Research points to protein that triggers juvenile arthritis

Evidence suggests that juvenile idiopathic arthritis (JIA), the most common pediatric rheumatological condition, is an antigen-driven autoimmune disease. However, its autoantigens are still unknown. In a new study, researchers identified transthyretin (TTR) as the likely autoantigen involved in JIA’s pathogenesis, according results published online February 25, 2016 in JCI Insight.

In addition, “Our findings regarding TTR’s involvement in JIA point to a potential treatment—encouraging news for children with this debilitating disease,” said study leader Laura Santambrogio, MD, PhD, Professor of Pathology, Microbiology and Immunology, and Orthopedic Surgery at Albert Einstein College of Medicine in New York, NY.

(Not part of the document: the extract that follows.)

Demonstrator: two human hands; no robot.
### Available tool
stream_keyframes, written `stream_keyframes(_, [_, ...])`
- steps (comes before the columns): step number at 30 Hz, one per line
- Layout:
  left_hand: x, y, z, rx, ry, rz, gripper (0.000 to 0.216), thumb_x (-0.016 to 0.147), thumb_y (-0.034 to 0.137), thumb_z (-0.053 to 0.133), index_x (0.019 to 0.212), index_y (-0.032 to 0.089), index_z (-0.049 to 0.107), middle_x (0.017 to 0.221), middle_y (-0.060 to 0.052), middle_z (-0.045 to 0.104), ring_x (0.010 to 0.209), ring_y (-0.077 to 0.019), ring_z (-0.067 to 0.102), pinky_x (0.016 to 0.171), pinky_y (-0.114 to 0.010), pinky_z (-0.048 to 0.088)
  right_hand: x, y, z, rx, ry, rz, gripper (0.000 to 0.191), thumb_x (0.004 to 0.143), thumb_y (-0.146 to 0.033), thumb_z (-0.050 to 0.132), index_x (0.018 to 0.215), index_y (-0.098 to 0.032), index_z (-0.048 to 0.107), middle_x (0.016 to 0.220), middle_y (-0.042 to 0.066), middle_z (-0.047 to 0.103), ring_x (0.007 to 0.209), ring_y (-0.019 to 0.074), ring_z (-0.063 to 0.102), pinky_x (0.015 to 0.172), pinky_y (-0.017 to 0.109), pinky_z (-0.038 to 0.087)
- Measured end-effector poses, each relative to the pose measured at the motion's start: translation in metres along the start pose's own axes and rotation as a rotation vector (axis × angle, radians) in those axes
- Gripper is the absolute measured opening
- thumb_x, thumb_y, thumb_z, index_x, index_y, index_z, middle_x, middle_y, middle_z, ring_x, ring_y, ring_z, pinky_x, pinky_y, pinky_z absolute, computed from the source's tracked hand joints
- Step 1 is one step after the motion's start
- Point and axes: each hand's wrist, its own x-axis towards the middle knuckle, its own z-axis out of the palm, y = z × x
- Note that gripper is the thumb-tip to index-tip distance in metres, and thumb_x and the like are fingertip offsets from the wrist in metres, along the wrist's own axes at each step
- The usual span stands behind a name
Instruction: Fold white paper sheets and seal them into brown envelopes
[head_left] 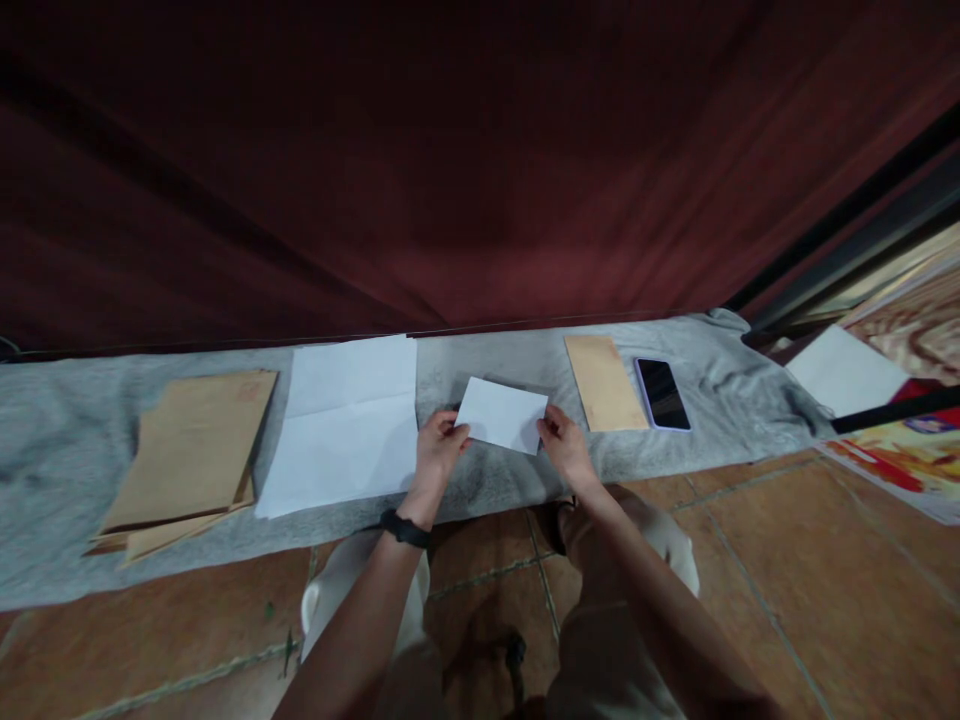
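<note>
A small white sheet of paper (502, 413), perhaps folded, is held up between my two hands over the grey cloth. My left hand (441, 448) pinches its left edge, thumb on top. At the opposite edge my right hand (564, 445) grips it the same way. Larger white sheets (349, 425) with a crease across them lie just left of my left hand. To the right of my right hand rests a single brown envelope (606, 382). The fingers under the paper are partly hidden.
A stack of brown envelopes (191, 445) lies at the far left on the grey cloth (480, 490). Beside the single envelope is a phone (663, 394) with a dark screen. A dark red curtain (465, 180) hangs behind. Another white sheet (847, 370) lies far right, near a dark bar.
</note>
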Motion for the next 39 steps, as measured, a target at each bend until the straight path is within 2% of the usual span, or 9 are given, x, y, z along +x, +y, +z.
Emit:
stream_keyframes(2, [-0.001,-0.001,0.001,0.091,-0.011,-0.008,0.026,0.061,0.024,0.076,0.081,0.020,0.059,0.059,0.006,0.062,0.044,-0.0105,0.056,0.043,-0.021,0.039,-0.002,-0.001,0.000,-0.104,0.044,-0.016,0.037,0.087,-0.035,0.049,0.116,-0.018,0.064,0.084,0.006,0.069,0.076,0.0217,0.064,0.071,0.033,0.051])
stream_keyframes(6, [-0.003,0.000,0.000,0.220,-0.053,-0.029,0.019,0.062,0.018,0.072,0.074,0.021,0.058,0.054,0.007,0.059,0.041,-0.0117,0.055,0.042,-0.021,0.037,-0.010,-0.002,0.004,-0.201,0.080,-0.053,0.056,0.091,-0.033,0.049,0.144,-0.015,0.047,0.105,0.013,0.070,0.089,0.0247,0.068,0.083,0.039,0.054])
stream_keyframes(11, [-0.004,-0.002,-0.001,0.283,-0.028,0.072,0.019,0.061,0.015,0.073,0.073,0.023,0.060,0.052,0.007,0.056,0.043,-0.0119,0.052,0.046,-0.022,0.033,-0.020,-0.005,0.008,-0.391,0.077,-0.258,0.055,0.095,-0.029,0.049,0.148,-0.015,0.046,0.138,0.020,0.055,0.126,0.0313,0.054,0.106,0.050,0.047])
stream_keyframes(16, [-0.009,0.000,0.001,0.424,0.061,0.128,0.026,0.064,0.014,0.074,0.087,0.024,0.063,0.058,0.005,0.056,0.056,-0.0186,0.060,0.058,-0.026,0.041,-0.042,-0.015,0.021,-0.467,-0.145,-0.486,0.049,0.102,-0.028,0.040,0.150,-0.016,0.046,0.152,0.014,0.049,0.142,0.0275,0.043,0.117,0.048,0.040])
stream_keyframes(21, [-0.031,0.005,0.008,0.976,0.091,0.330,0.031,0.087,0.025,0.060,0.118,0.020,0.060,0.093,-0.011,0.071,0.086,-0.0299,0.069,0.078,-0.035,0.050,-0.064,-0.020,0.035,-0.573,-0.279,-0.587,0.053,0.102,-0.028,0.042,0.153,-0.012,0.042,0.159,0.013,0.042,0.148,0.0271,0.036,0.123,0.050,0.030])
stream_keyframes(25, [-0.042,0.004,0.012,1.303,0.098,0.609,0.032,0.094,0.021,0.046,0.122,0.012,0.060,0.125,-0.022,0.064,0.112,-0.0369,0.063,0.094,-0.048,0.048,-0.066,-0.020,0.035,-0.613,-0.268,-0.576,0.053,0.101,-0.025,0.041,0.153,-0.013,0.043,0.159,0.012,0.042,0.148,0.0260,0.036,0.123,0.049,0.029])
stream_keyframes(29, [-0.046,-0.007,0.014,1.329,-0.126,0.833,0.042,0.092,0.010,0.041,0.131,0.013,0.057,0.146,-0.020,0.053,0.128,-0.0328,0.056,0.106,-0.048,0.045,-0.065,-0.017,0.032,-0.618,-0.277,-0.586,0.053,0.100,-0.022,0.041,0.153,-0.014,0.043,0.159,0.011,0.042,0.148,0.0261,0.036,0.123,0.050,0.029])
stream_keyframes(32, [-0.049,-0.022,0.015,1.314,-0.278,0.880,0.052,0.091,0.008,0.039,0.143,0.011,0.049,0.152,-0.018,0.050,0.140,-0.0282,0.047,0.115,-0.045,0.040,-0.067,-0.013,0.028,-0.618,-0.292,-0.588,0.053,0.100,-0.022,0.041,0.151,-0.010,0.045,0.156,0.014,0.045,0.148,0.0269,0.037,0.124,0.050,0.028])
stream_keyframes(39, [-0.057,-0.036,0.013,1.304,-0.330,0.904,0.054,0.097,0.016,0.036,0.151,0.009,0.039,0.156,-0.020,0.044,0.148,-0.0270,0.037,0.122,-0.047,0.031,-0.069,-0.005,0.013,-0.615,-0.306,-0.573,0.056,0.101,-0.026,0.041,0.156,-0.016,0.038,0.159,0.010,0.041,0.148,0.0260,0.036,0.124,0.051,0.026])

That potential treatment is tafamidis, which targets TTR, Dr. Santambrogio said. Tafamidis is approved in Europe and Japan for treating hereditary amyloidosis, which is also related to TTR. The drug is now undergoing phase III clinical trials in the U.S.

In the current study, Dr. Santambrogio and her colleagues performed proteomic and biochemical profiling of the synovial fluid and blood of 50 pediatric patients with JIA to find any abnormal accumulations of proteins. After analyzing the samples, they found a significant increase in TTR in 70% to 75% of patients with JIA, but not in any of the 24 control children who did not have JIA.

Further analysis also showed that some JIA patients had unusually high levels of TTR autoantibodies. To confirm this finding, the researchers analyzed 43 other JIA patients and found a significant increase in TTR autoantibodies in all of them.

TTR is a molecular chaperone that carries several molecules, including thyroxine and retinol (vitamin A), in the blood and cerebrospinal fluid. “The TTR protein has a tendency to misfold and then aggregate, which for some reason seems to occur in children with JIA,” Dr. Santambrogio said. “And when proteins aggregate, they tend to become more immunogenic.”

The researchers suspect that JIA begins when TTR collects in the joints. “The synovial fluid is a highly viscous milieu, as compared to other biological fluids, and this high viscosity, which is associated with increased TTR production, could facilitate precipitation and aggregation,” the authors wrote.